The Fair Trade Program promotes fair trade to end child and forced labor in the cocoa industry, as well as educate consumers to purchase fair trade chocolate. Its corporate campaigns targeted among others Starbucks and M&M's. In 2012 Global Exchange joined with Green America and the International Labor Rights Forum to pressure The Hershey Company to go fair trade and end child labor in the Theobroma cacao fields. The campaign is called Raise the Bar, Hershey.

The Mexico Program confronts the rising violence and unrest. The program is described as developing dialogue and effective advocacy toward bilateral military policies, gun trafficking, drug policy, and democratic reform.

The Elect Democracy campaign challenges corporate money in US politics. The campaign's strategy is to expose the impact of the FIRE economy campaign contributions and to provide factual examples of its belief that a political campaign dependency upon corporate campaign contributions and subsequent corporate lobbying can lead to the prioritization of corporate interests over the needs of the We are the 99%. The ultimate goal of the campaign is to increase accountability through campaign finance reform.

The Green Economy Leadership Training (GELT) Program ran from 2010 to 2012 to implement green economy solutions (home weatherization, establishing urban gardens, etc.) while training individuals in how to build, work and live in a new green economy/clean energy framework.

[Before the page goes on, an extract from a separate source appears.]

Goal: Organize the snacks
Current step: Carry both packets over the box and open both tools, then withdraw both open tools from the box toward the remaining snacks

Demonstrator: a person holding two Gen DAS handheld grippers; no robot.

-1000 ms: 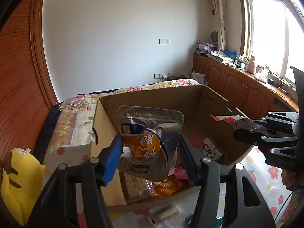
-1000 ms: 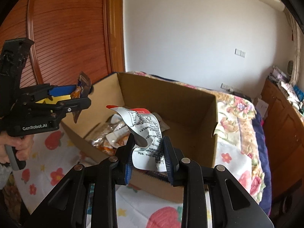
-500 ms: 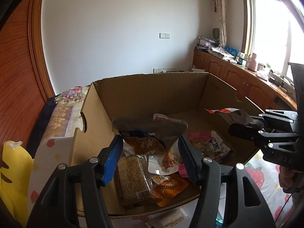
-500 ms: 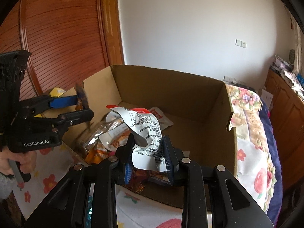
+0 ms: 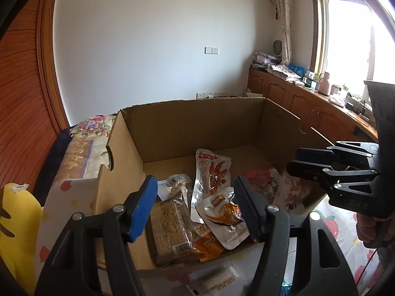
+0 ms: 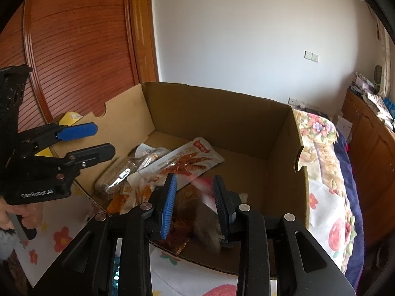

GELT was based in Highland Park, a low-income community in Detroit. Dozens of full-time volunteers worked side-by-side with Highland Park community members to put energy efficiency and LEED for Neighborhood Development guidelines into practice, demonstrating what the transition to and opportunities in a clean energy economy looks like.

Global Exchange offers Reality Tours to various countries of the world with the stated aim of educating the visitor regarding the realities of living in different cultures through using local, independent guides and supporting the local economy. Global Exchange Reality Tours organizes trips to over 30 countries in Latin America, Africa, Asia and the Middle East. Reality Tours offers experiential educational tours, connecting people to issues, issues to movements, and movements to social change social change.

As part of their campaign to reduce oil consumption, on November 29, 2006, two protesters from Global Exchange and Rainforest Action Network, Mike Hudema and Matt Leonard, at the Greater Los Angeles Auto Show illegally disrupted a press stage where General Motors CEO Rick Wagoner was speaking and tried to get him to sign a pledge making GM the most fuel-efficient car company by 2010. Wagoner refused to sign, saying that he promised just that in his keynote speech.

==Criticism==
The World Trade Organization has claimed that a number of websites such as the Global Exchange, etc., "contain accusations against the WTO which are based on incorrect information or downright falsehoods."

The conservative think tank Capital Research Center has labeled Global Exchange as a "far-left activist group", citing its continuing promotion of tours to Communist-ruled Cuba, and thinks they were responsible for "violent demonstrations" at the World Trade Organization meetings in Seattle in 1999. It also says that Global Exchange appears to be spearheading former Venezuelan President Hugo Chavez's public relations efforts in the United States by offering reality tours for American tourists in Venezuela.